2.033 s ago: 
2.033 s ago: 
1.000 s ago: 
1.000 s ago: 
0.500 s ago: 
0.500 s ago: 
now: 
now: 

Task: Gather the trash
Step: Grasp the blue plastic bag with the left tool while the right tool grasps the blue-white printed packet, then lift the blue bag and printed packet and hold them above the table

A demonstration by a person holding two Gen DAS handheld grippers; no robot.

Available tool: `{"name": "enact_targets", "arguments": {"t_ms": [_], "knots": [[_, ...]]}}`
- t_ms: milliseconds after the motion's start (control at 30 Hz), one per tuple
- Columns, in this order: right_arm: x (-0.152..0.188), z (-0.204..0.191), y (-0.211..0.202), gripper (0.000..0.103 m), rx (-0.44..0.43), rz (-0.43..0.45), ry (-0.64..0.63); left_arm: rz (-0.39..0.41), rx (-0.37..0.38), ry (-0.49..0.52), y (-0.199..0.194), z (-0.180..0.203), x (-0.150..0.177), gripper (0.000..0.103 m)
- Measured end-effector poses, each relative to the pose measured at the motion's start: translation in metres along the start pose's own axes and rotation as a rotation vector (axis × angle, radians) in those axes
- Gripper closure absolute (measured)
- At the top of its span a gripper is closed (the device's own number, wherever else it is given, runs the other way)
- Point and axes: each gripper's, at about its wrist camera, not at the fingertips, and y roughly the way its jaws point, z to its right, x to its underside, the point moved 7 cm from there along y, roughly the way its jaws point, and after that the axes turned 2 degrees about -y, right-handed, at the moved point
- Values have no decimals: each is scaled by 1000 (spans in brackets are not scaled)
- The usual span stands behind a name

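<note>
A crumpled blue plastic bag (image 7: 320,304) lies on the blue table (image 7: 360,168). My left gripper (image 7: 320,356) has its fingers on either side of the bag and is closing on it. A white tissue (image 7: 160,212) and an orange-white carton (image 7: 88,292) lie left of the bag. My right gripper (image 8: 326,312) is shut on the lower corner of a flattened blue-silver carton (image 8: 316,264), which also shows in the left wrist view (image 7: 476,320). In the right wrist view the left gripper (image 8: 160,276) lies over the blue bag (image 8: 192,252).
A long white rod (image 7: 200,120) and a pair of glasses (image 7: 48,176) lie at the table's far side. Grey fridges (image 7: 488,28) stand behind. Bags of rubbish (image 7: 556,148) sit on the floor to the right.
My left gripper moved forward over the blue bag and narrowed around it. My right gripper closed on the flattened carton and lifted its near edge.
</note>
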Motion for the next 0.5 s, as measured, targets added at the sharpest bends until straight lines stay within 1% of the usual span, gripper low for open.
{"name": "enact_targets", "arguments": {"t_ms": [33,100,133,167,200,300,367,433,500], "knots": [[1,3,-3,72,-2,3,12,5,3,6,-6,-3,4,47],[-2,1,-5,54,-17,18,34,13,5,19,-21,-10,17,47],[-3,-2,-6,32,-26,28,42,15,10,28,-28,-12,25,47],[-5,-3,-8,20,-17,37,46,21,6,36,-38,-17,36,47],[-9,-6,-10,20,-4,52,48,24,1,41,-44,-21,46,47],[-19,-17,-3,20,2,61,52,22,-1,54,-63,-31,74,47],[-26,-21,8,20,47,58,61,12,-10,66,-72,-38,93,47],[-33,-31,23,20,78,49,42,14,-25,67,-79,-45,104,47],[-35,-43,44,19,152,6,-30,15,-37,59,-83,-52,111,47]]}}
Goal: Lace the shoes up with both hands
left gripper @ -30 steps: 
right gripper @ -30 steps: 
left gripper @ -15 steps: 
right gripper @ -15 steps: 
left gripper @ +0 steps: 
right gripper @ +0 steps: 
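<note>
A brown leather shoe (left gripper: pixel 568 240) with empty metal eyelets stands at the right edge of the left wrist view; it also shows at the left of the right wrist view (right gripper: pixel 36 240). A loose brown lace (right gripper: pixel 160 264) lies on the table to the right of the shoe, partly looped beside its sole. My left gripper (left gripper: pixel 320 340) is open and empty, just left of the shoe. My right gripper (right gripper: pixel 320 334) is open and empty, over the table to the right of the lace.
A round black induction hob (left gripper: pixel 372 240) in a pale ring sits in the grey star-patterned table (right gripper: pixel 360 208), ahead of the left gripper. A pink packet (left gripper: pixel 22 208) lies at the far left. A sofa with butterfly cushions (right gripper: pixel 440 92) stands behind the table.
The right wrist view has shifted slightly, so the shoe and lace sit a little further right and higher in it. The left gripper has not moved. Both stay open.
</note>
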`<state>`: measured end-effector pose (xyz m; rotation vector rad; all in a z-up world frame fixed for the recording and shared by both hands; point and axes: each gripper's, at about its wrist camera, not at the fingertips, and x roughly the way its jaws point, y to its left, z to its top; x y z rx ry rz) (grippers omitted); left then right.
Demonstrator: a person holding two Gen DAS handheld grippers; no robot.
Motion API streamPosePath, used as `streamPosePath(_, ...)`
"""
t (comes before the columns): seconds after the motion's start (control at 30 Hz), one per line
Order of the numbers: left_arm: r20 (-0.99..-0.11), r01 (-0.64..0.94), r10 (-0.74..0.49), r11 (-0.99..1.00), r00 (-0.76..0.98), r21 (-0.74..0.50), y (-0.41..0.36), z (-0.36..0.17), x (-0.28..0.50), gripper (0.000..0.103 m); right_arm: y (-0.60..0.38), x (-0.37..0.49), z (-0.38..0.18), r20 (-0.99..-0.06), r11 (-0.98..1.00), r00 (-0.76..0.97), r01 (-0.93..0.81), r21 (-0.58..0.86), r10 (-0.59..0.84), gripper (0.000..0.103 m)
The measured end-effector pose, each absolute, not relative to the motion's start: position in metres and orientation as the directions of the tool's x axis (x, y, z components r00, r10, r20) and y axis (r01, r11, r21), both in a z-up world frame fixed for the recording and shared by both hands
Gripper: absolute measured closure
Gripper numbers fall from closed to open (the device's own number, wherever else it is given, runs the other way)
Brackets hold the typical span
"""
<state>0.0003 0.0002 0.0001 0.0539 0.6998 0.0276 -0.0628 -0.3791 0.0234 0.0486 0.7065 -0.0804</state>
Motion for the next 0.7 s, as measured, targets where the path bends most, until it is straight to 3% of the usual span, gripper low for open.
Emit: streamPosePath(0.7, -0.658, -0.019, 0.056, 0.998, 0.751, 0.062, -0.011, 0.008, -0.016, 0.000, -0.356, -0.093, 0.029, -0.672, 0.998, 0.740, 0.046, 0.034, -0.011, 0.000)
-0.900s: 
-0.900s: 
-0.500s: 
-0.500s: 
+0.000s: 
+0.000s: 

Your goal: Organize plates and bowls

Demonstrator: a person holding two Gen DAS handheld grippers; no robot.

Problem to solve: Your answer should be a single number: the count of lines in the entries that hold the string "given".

Response: 2